The specific surface area of the modified straw-plastic co-pyrolysis biochar obtained by the embodiment is 525.010 m 2 (iv)/g, total pore volume of 0.601 cm 3 (iv)/g, average pore diameter of 3.580 nm.
The application of the modified straw-plastic co-pyrolysis biochar in-situ electric remediation of heavy metal pollution by using bottom mud comprises the following steps: mixing 2.0 g cotton and 2.0 g modified straw-plastic co-pyrolytic biochar at room temperature, and filling the mixture into a permeable reactive wall chamber of an electric-permeable reactive wall device, wherein the mass ratio of the modified straw-plastic co-pyrolytic biochar to the mass of the polluted soil in the permeable reactive wall chamber of the electric-permeable reactive wall device is 1:300, filling 600 g heavy metal polluted bottom mud into a bottom mud chamber of an electric permeable reactive wall device, adding 2.0 g modified straw-plastic co-pyrolysis biochar material into the permeable reactive wall, wherein the water content of the heavy metal polluted bottom mud is 50%, the pH value is 7.0, adding electrolyte into a cathode chamber and an anode chamber, standing for 24 h, and both the cathode electrolyte and the anode electrolyte are CaCl with the concentration of 0.3 mol/L 2 The solution, the cathode electrode and the anode electrode are all graphite electrodes. Taking out the bottom sludge after electrification and drying to obtain the bottom sludge after heavy metal pollution remediation, wherein the electrification time is 72 h, and the electric field intensity of the electric-permeable reactive wall device is 1.0V/cm.
Example 8
Compared with the example 7, the example 8 has the same preparation steps and application method in the in-situ electrokinetic remediation of heavy metal pollution by the sediment as the example 7 except that the pyrolysis temperature in the step (2) of the preparation method of the modified straw-plastic co-pyrolysis biochar is 400 ℃.
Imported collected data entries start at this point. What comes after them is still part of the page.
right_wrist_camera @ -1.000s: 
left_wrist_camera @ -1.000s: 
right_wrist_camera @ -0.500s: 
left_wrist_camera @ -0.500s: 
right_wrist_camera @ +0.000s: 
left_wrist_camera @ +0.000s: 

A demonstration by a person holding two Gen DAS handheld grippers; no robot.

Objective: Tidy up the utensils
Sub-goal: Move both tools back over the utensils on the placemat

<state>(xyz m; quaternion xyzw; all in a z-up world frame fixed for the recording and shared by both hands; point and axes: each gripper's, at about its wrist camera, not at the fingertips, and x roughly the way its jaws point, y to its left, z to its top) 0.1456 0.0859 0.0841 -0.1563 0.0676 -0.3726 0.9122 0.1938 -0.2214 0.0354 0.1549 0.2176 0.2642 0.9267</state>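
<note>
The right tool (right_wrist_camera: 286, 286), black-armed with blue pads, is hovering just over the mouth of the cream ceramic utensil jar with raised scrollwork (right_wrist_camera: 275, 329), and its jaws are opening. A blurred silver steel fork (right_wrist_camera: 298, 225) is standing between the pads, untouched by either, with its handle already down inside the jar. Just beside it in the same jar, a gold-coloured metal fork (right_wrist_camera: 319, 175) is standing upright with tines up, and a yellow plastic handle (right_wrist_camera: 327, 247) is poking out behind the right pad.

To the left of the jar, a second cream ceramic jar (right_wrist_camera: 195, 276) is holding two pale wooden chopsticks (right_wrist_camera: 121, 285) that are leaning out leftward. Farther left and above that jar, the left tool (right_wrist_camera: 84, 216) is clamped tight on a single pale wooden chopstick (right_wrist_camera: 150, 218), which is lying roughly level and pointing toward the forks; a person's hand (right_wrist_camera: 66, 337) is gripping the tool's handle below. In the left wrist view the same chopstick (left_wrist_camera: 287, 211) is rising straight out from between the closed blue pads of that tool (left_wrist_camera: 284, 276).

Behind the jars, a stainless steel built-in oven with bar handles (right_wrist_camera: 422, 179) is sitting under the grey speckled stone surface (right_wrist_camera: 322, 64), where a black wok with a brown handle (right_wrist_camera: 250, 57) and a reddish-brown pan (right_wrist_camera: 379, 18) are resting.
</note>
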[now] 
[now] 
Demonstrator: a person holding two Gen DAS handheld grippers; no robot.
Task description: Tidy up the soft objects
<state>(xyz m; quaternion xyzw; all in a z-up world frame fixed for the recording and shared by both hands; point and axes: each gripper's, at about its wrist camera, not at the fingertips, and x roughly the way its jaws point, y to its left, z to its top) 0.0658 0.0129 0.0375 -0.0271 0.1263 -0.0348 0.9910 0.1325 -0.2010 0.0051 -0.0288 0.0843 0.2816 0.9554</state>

The specific surface area of the modified straw-plastic co-pyrolysis biochar obtained by the embodiment is 397.001 m 2 (iv)/g, total pore volume of 0.440 cm 3 (iv)/g, average pore diameter of 5.620 nm.
Example 9
Compared with the example 7, the example 9 has the same preparation steps and application method in the in-situ electrokinetic remediation of heavy metal pollution by the sediment as the example 7 except that the pyrolysis temperature in the step (2) of the preparation method of the modified straw-plastic co-pyrolysis biochar is 600 ℃.
The specific surface area of the modified straw-plastic co-pyrolysis biochar obtained in the embodiment is 356.046 m 2 (iv)/g, total pore volume of 0.376 cm 3 (iv)/g, average pore diameter of 6.457 nm.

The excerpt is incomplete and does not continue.